Her husband praises her:
“There are many virtuous and capable women in the world,
but you surpass them all!”

In fact, Chance regularly says nice things to me, but I’ve never once heard him say that…

Charm is deceptive, and beauty does not last;
but a woman who fears the Lord will be greatly praised.
Reward her for all she has done.
Let her deeds publicly declare her praise. (Proverbs 31:10-31 NLT)

So, if you look at Proverbs 31 as a checklist, I pretty much fail. I don’t own my own property. I can’t sew to save my life. I do NOT stay up late at night…

But as I mentioned right before reading these verses, it’s really not about the moms.

It’s about our selflessness.

This ideal woman that Solomon is describing is very, very selfless. She puts the needs of others before her own.

She would wake up before dawn in order to read her bible and pray, knowing that soon her sleepy child would enter the room.

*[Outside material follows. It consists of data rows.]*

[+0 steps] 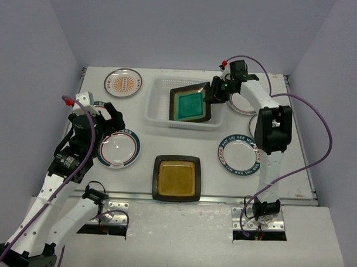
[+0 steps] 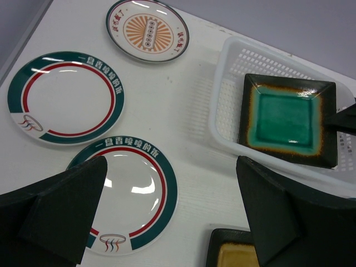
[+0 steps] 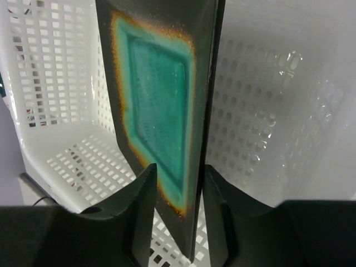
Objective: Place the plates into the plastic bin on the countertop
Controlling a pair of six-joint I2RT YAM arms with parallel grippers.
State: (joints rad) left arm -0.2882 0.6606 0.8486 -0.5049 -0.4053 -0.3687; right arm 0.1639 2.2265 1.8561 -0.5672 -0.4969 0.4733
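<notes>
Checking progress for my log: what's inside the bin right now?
Only the teal plate, tilted and pinched at its edge by the right gripper. The bin floor beside it is bare; the floor beneath the plate is covered, so unseen.

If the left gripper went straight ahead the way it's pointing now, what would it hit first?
Most likely the nearer round plate with the teal and red rim, lying on the table between the left gripper's open jaws. Depth is unclear, so it might land near that plate's far edge.
</notes>
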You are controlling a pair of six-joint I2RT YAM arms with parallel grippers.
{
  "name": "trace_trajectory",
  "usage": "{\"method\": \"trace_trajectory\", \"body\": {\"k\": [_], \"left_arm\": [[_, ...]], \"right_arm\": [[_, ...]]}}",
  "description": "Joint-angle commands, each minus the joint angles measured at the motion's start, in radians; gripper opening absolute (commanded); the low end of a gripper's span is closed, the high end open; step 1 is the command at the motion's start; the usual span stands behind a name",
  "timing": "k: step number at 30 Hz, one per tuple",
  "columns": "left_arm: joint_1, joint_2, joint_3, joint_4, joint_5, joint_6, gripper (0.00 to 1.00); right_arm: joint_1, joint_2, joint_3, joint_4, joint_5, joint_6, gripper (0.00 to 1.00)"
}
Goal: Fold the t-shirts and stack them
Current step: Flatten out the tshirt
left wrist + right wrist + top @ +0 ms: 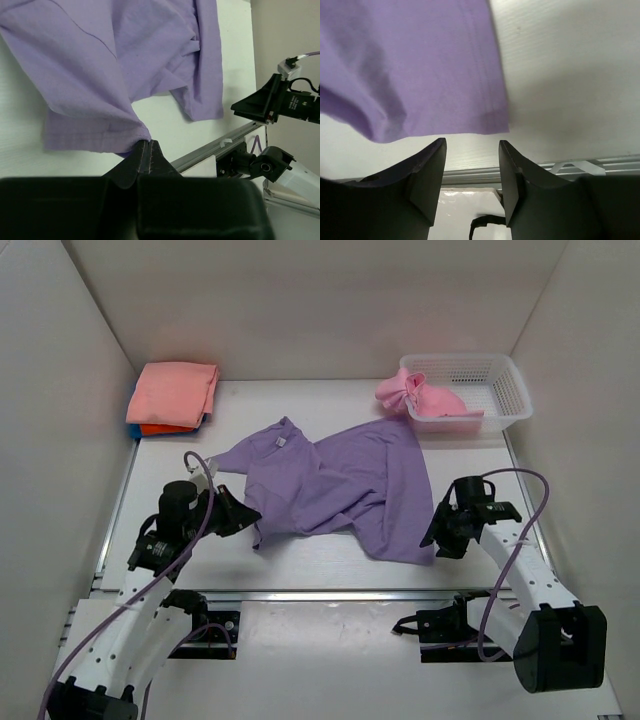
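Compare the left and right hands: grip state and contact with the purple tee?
The left hand is shut, fingers pressed together; the right hand is open, with a clear gap between its fingers. The left hand pinches a bunched edge of the purple tee; the right hand holds nothing, and the tee's hem corner lies just past its fingertips. Shared: both sit at the tee's near edge, one at each end.
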Motion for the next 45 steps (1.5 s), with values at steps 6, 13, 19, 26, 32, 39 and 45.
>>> {"method": "trace_trajectory", "body": {"k": [6,13,19,26,32,39,45], "left_arm": [[-0.025,-0.020,0.058,0.014,-0.016,0.000,0.00],[-0.064,-0.033,0.006,0.029,-0.018,-0.017,0.00],[-0.068,-0.059,-0.038,-0.026,-0.073,0.015,0.00],[-0.058,-0.085,-0.128,-0.150,-0.177,0.063,0.35],[-0.038,-0.059,-0.127,-0.187,-0.248,0.058,0.59],[0.007,0.004,-0.087,-0.238,-0.327,0.052,0.62],[0.035,0.096,-0.101,-0.215,-0.358,0.029,0.62]], "right_arm": [[0.026,0.063,-0.004,-0.007,0.099,0.128,0.46],[0.095,0.090,-0.106,0.097,0.122,0.266,0.53],[0.103,0.142,-0.146,0.165,0.108,0.260,0.45],[0.052,0.178,-0.153,0.226,0.133,0.215,0.46],[0.024,0.201,-0.129,0.263,0.164,0.163,0.46],[0.020,0.210,-0.141,0.314,0.148,0.143,0.46],[-0.014,0.201,-0.149,0.327,0.144,0.105,0.46]]}}
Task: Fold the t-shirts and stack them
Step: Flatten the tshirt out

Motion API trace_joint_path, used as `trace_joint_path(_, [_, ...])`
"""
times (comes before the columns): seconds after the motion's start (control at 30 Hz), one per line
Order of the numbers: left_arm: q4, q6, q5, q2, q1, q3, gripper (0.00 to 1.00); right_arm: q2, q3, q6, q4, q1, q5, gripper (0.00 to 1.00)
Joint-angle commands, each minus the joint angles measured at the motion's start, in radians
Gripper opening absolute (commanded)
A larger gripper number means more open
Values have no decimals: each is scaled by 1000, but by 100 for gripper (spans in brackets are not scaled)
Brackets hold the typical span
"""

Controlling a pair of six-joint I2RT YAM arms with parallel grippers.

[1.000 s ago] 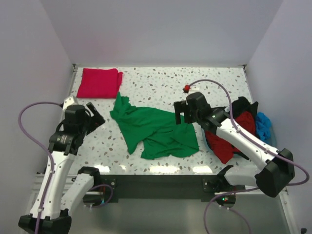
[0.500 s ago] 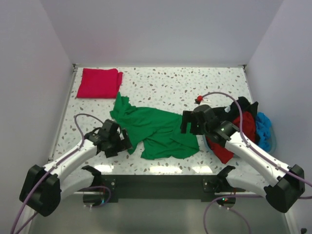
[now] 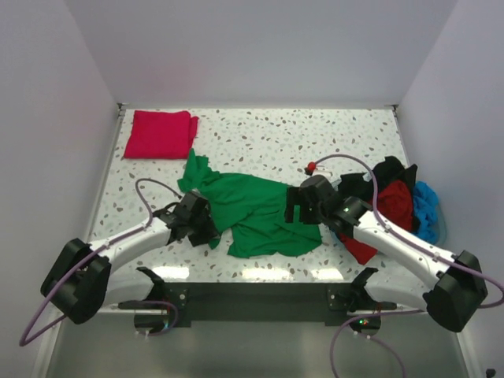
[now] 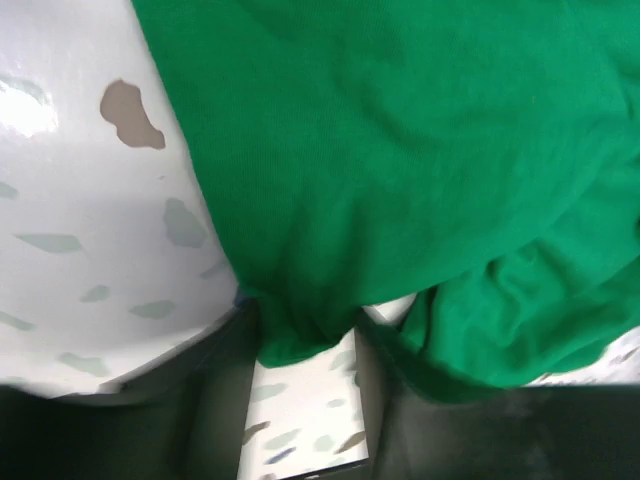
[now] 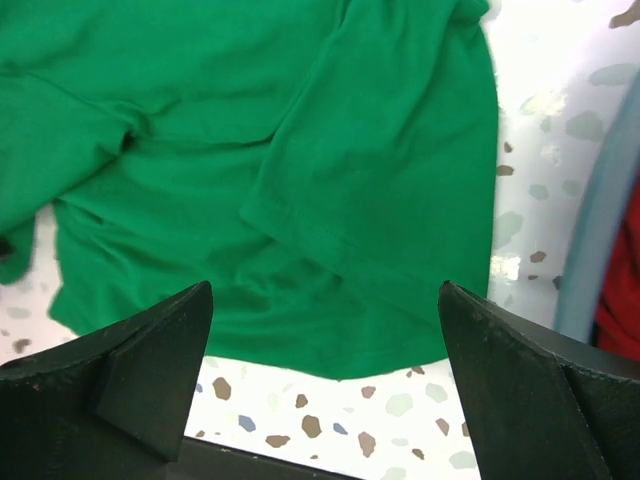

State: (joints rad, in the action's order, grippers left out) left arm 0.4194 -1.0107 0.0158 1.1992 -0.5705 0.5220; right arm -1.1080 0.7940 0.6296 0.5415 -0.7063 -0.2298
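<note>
A bright green t-shirt [image 3: 252, 209] lies crumpled and spread across the middle of the table. My left gripper [image 3: 208, 229] is low at its near-left corner. In the left wrist view that gripper [image 4: 300, 335] has its jaws drawn close, with a fold of the green t-shirt [image 4: 400, 150] pinched between them. My right gripper [image 3: 294, 204] hovers over the shirt's right side. Its jaws [image 5: 325, 290] stand wide open above the hem of the green t-shirt [image 5: 300, 150], holding nothing. A pinkish crimson t-shirt [image 3: 161, 134] lies folded at the far left corner.
A light-blue basket [image 5: 600, 230] stands at the right edge, holding a dark red t-shirt [image 3: 378, 216], a black t-shirt [image 3: 390, 172] and a blue t-shirt [image 3: 425, 201]. White walls close off the table at the left, back and right.
My left arm swung down from the left side to the green shirt's near-left corner, and its jaws closed there. My right gripper moved nearer over the shirt's right edge, still open.
</note>
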Motion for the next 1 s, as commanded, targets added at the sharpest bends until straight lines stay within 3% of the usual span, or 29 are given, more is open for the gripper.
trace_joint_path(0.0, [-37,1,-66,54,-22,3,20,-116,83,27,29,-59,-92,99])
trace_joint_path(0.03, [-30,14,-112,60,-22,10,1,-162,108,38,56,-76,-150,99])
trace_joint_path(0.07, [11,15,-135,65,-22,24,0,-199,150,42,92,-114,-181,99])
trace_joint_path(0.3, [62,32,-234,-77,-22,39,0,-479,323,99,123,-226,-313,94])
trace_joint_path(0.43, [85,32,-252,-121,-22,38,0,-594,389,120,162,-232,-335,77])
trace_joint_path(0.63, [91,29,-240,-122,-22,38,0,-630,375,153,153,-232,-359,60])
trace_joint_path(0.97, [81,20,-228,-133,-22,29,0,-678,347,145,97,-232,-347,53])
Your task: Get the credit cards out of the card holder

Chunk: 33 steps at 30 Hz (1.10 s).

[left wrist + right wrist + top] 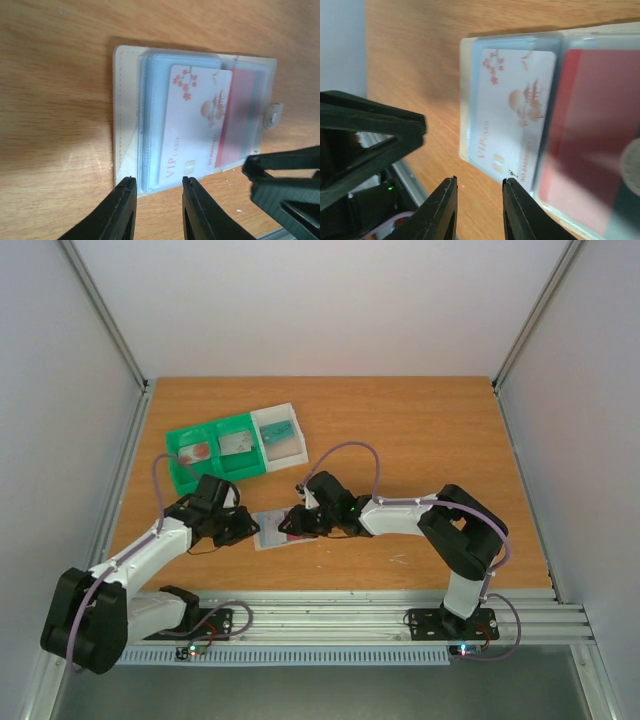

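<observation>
On the table (420, 440), near side: card holder (127, 100) open, credit cards (200, 120) in its pockets; we note left gripper (158, 181) and right gripper (480, 181) both slightly parted at its edge.

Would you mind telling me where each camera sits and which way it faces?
Top external: above and behind the robot, looking down at the table; left arm and right arm show.
Left wrist: just above the card holder, looking down; left fingers show.
Right wrist: beside the card holder, looking down; right fingers show.
Shared: both wrist views show the white card.
</observation>
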Available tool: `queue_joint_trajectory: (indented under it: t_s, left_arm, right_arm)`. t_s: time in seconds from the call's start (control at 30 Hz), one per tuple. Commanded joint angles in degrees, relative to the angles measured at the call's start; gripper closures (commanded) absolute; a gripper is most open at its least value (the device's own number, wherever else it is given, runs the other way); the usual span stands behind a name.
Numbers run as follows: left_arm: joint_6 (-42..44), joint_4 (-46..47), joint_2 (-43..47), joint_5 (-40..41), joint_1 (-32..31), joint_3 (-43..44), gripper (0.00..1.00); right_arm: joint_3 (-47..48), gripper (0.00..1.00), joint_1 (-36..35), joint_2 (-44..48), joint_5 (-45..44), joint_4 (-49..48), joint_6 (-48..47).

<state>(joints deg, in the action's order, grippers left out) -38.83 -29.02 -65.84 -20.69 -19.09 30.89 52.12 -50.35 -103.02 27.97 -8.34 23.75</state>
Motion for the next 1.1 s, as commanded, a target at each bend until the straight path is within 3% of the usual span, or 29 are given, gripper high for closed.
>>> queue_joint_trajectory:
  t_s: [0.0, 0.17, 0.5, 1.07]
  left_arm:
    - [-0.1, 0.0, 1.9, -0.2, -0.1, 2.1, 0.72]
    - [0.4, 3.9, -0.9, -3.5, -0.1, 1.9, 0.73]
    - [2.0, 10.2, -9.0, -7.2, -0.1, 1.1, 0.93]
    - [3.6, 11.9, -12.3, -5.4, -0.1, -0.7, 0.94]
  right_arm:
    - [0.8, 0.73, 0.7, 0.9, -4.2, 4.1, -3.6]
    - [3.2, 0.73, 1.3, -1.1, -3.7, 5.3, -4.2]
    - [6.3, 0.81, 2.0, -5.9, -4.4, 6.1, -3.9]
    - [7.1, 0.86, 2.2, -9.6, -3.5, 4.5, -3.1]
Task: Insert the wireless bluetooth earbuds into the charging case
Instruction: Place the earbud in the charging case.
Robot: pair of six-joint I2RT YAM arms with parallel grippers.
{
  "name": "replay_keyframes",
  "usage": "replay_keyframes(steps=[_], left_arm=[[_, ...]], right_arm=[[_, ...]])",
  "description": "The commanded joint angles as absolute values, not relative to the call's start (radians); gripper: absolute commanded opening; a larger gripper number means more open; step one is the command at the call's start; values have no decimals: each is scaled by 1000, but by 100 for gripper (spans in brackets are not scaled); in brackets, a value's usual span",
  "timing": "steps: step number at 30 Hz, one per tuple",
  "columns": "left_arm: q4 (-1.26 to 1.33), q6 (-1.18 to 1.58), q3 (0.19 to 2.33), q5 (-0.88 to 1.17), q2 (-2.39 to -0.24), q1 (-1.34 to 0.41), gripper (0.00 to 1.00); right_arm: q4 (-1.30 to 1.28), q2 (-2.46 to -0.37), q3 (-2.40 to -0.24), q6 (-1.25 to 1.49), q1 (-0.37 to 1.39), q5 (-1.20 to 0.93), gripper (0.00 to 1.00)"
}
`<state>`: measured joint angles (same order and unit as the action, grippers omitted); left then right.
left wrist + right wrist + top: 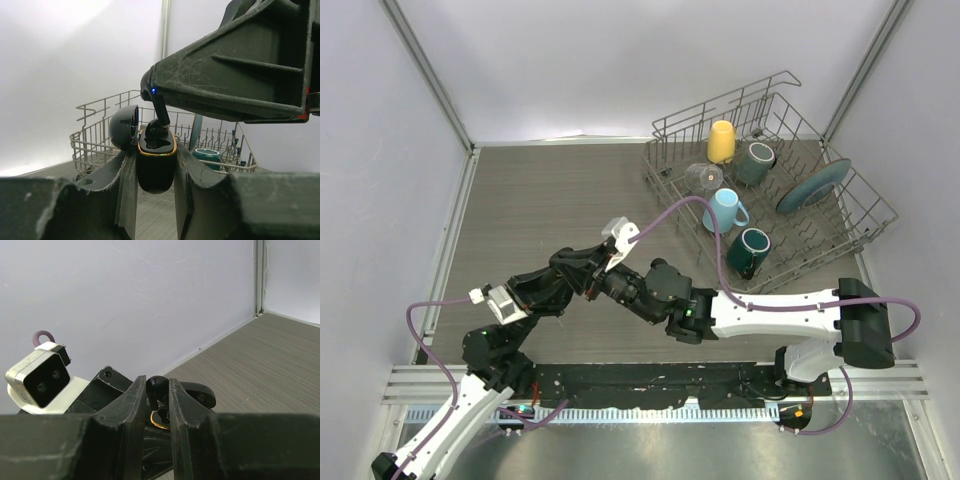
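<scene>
Clamps the black charging case upright in the left claw, lid swung open at 10 o'clock. Pinches one black earbud in the right claw, bud end down at the case's mouth. Hovers above the tabletop, dish rack at 2 o'clock.

No lettering, brand, number or label can be read in any view. The only sign is a small blue light glowing on the black earbud, at the top of its stem, right where the right claw pinches it, just above the open charging case.
</scene>
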<state>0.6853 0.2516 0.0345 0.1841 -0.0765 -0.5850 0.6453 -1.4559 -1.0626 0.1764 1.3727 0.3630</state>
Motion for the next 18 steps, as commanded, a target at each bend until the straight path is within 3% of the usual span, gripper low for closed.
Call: replay_keyframes(steps=[1,18], left_arm=[[755,236,-64,189,-75,-584,0],[778,247,-64,186,-75,-583,0]], right_arm=[[647,-1463,-1108,160,1379,368,1],[647,-1491,-1104,149,1379,370,1]])
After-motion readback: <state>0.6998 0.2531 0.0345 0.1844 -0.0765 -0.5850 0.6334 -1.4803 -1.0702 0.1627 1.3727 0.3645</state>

She would cook many of her family’s foods from scratch because of her child’s allergies and intolerances.

She would jump on the trampoline or sing the “There Were Twelve Disciples…” song 34 times before putting her child to bed.

She would diligently rub lotion on her child after every bath in order to prevent a skin infection.

She would kiss her child goodnight and forgive him for all the times he hit her, bit her, and defied her in the past hour, let alone the past day.

Because friends, it isn’t all about us.

It’s about selflessness.

It’s about putting others before ourselves.

It’s about taking a sick friend to the hospital when they have no one to give them a ride.

It’s about praying with a friend who fears an overseas trip.

It’s about caring for the oppressed by helping to feed them every month.

It’s about giving a coworker the job with a bigger commission because their family is struggling.

It’s about mowing the neighbor’s yard while she’s receiving treatment for cancer.

It’s about encouraging a child who seemingly receives very little encouragement.

Dear friends, let us not just focus on mothers today. Let us all focus on being selfless in every role of our lives.

Let us all demonstrate noble character by thinking of others as better than ourselves.

Let us not only imitate the Proverbs 31 woman, but, more importantly, let us imitate Christ:

Philippians 2:3-5 NLT-
Don’t be selfish; don’t try to impress others. Be humble, thinking of others as better than yourselves. Don’t look out only for your own interests, but take an interest in others, too.
You must have the same attitude that Christ Jesus had.